## Covariance between X and Y

Let $(x_i, y_i), i=1,2, \cdots , n$ be $n$ pairs of observations.

Covariance measures the simultaneous variability between the two variables. It indicates how the two variables are related. A positive value of covariance indicate that the two variables moves in the same direction, whereas a negative value of covariance indicate that the two variables moves on opposite direction.

## Formula

The sample covariance between $x$ and $y$ is denoted by $Cov(x,y)$ or $s_{xy}$ and is defined as

$Cov(x,y) =s_{xy}=\dfrac{1}{n-1}\sum_{i=1}^{n} (x_i-\overline{x})(y_i-\overline{y})$

OR

$s_{xy} = \dfrac{1}{n-1}\bigg(\sum xy - \dfrac{(\sum x)(\sum y)}{n}\bigg)$

where,

• $\overline{x}$ sample mean of $x$,
• $\overline{y}$ sample mean of $y$

## Sample mean of $x$

$\overline{x} =\dfrac{1}{n}\sum_{i=1}^{n}x_i$

## Sample mean of $y$

$\overline{y} =\dfrac{1}{n}\sum_{i=1}^{n}y_i$

## Example 1

A study was conducted to analyze the relationship between advertising expenditure and sales. The following data were recorded:

X Advertising (in $) 20 24 30 32 35 Y Sales (in$) 310 340 400 420 490

Compute the covariance between advertising expenditure and sales.

### Solution

Let $x$ denote the advertising expenditure and $y$ denote the sales.

$x$ $y$ $x^2$ $y^2$ $xy$
1 20 310 400 96100 6200
2 24 340 576 115600 8160
3 30 400 900 160000 12000
4 32 420 1024 176400 13440
5 35 490 1225 240100 17150
Total 141 1960 4125 788200 56950

The sample covariance between $x$ and $y$ is

\begin{aligned} s_{xy} & = \frac{1}{n-1}\bigg(\sum xy - \frac{(\sum x)(\sum y)}{n}\bigg)\\ & = \frac{1}{5-1}\bigg(56950-\frac{(141)(1960)}{5}\bigg)\\ &= \frac{1}{4}\bigg(56950-\frac{276360}{5}\bigg)\\ &= \frac{1}{4}\bigg(56950-55272\bigg)\\ &= \frac{1678}{4}\\ &= 419.5. \end{aligned} The covariance between advertising expenditure and sales is $419.5$. Since the value of covariance is positive, there is a positive relationship between advertising expenditure and sales.

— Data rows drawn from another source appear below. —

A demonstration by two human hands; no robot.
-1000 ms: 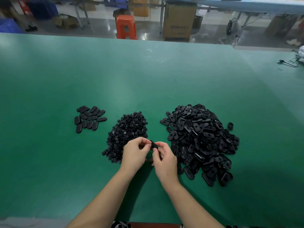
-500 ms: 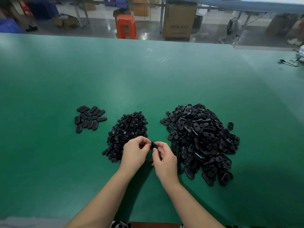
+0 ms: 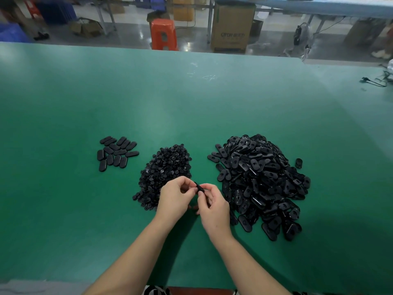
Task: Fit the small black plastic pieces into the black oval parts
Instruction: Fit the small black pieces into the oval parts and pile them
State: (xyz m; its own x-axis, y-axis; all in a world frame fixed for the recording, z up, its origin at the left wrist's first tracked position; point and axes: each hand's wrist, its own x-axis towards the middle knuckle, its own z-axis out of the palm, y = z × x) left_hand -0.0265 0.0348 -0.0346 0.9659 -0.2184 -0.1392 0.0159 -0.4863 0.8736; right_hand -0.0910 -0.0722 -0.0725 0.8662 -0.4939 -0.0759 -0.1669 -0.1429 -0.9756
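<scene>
Hands meet just above the green desk [image 3: 191,103], between two heaps: the left hand [image 3: 174,198] and the right hand [image 3: 213,207] together pinch one black oval part [image 3: 200,188] at their fingertips, each grip narrow and closed on that part; whether a small piece is already seated in it cannot be told, since the fingers hide most of it. The pile of small black plastic pieces [image 3: 165,167] lies just beyond the left hand, the large heap of oval parts [image 3: 259,182] just beside the right, and a flat cluster of ovals [image 3: 117,152] — probably finished ones — rests well apart to the left. To do the step well, the oval should likely be held by its rim so the central hole faces the thumb, the small piece squared to that hole before pressing, and force applied straight through — a tilted press could jam or let the piece skip away. Materials appear to be hard moulded plastic: the ovals smooth, slightly glossy, flat with rounded ends and a keyhole-like opening; the small pieces round, button-like and matt. The desk covering looks smooth and faintly sheened.
</scene>
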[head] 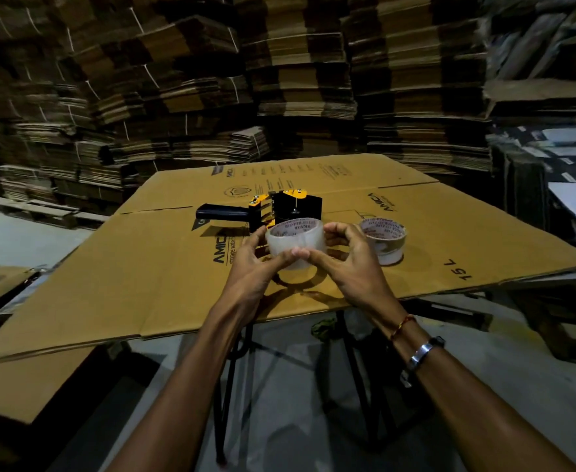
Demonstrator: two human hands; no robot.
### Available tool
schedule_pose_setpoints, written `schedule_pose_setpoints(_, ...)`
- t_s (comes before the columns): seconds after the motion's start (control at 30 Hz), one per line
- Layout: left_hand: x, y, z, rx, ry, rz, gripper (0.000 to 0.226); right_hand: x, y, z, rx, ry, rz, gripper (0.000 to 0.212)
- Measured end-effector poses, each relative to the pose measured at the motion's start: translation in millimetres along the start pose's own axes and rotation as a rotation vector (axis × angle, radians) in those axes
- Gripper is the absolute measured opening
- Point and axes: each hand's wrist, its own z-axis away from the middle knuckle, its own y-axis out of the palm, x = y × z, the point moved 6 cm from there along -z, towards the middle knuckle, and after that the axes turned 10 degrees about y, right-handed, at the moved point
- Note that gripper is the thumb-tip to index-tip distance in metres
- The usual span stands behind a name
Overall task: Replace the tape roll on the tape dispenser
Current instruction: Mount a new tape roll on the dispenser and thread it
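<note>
Holding a clear tape roll [296, 242] just above the flattened cardboard sheet [143, 277] at the centre of the frame, the person closes both hands around it. The left hand [250, 272] has its grip curled round the roll's left side, thumb on the near face; the right hand [354, 267] grips the right side the same way, the two thumbs almost touching at the front. Just behind the roll, the black and yellow tape dispenser [276, 209] lies on the cardboard with its handle pointing to the left of the frame. A second tape roll [383, 241] stands on the sheet just right of the right hand. The cardboard covers a bench with thin black legs [225, 396]. Stacks of flattened boxes [279, 80] fill the upper frame.
</note>
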Motion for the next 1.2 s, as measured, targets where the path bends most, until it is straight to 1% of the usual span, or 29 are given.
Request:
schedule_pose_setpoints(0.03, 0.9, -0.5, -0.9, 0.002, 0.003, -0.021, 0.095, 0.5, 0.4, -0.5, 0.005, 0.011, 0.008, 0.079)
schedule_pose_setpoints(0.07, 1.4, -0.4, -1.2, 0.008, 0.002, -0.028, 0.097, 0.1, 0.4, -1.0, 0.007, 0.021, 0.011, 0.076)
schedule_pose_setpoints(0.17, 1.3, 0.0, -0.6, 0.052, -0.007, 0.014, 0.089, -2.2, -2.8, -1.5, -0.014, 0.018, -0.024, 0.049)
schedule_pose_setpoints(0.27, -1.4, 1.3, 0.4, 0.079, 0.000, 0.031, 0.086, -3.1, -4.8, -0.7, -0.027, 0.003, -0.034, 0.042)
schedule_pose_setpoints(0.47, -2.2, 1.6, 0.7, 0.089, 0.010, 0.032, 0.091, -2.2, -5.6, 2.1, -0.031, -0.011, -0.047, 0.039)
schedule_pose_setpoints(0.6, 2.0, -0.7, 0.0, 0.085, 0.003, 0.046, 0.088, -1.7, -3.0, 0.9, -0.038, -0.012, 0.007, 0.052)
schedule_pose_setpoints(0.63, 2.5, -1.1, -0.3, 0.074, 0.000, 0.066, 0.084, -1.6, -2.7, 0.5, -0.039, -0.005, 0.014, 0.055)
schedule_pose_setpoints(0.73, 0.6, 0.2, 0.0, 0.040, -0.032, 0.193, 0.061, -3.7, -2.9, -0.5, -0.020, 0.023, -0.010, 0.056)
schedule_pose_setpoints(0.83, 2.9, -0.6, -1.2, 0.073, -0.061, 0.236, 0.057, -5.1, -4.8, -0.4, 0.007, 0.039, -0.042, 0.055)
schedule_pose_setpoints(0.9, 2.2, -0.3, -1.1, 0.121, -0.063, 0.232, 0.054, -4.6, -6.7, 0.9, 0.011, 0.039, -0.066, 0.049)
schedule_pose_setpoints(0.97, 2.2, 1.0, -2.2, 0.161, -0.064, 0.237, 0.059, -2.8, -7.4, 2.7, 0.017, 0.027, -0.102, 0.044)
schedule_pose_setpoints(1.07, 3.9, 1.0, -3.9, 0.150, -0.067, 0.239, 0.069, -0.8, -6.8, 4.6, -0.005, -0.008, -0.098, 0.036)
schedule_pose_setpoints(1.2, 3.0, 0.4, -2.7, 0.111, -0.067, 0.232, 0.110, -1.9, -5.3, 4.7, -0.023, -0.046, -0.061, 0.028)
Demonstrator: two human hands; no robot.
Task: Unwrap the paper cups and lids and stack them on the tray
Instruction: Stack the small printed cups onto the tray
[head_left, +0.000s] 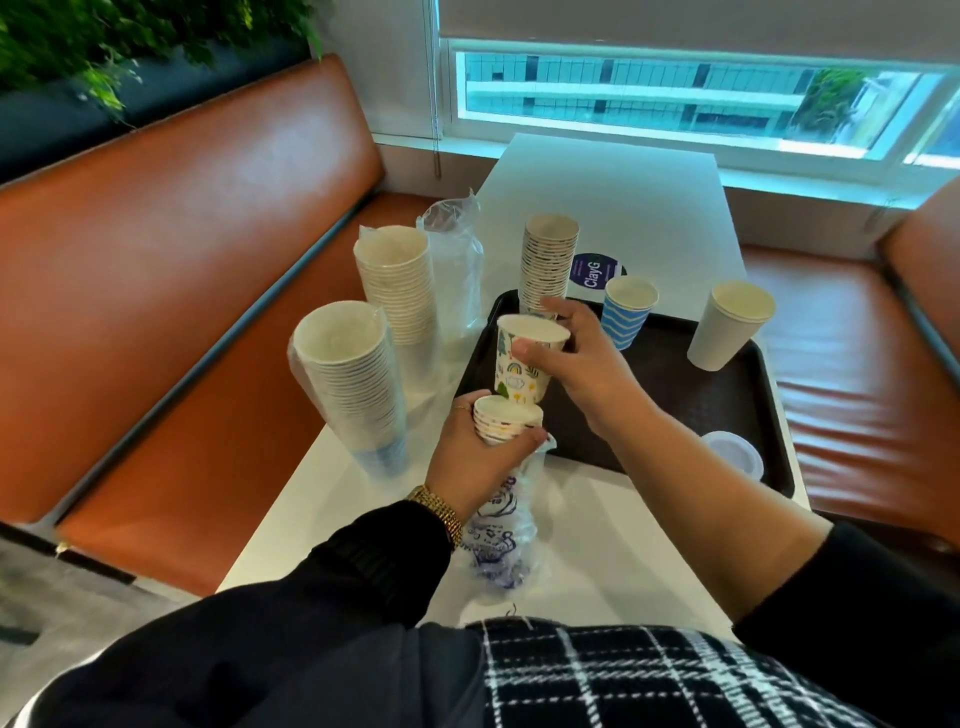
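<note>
At frame centre her right hand (563, 358) pinches 1 printed cup (524, 358) upright, directly above the wrapped stack (506, 421) her left hand (475, 457) grips, with the tray (675, 384) just right.

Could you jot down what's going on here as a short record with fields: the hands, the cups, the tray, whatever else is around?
left hand: grips a few patterned cups still in their plastic sleeve
right hand: holds one patterned cup just above those
tray: dark; carries a tall patterned stack, a blue striped cup, a white cup, a clear lid
left of tray: two wrapped stacks of cups, one empty plastic sleeve
table: white, with orange benches on both sides
</note>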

That is the two variables moves together in the same direction.

## Example 2

A study of the amount of rainfall and the quantity of air pollution removed produced the following data:

Daily Rainfall (0.01cm) 4.3 4.5 5.9 5.6 6.1 5.2 3.8 2.1 7.5
Particulate Removed ($\mu g/m^3$) 126 121 116 118 114 118 132 141 108

Calculate covariance between daily rainfall and particulate removed,

### Solution

Let $x$ denote the daily rainfall (0.01 cm) and $y$ denote the particulate removed ($\mu g/m^3$).

$x$ $y$ $x^2$ $y^2$ $xy$
1 4.3 126 18.49 15876 541.8
2 4.5 121 20.25 14641 544.5
3 5.9 116 34.81 13456 684.4
4 5.6 118 31.36 13924 660.8
5 6.1 114 37.21 12996 695.4
6 5.2 118 27.04 13924 613.6
7 3.8 132 14.44 17424 501.6
8 2.1 141 4.41 19881 296.1
9 7.5 108 56.25 11664 810.0
Total 45.0 1094 244.26 133786 5348.2

The sample covariance between $x$ and $y$ is

\begin{aligned} s_{xy} & = \frac{1}{n-1}\bigg(\sum xy - \frac{(\sum x)(\sum y)}{n}\bigg)\\ & = \frac{1}{9-1}\bigg(5348.2-\frac{(45)(1094)}{9}\bigg)\\ &= \frac{1}{8}\bigg(5348.2-\frac{49230}{9}\bigg)\\ &= \frac{1}{8}\bigg(5348.2-5470\bigg)\\ &= \frac{-121.8}{8}\\ &= -15.225. \end{aligned} The covariance between daily rainfall and particulate removed is $-15.225$. Since the value of covariance is negative, there is a negative relationship between daily rainfall and particulate removed. That is the two variables moves together in the opposite direction.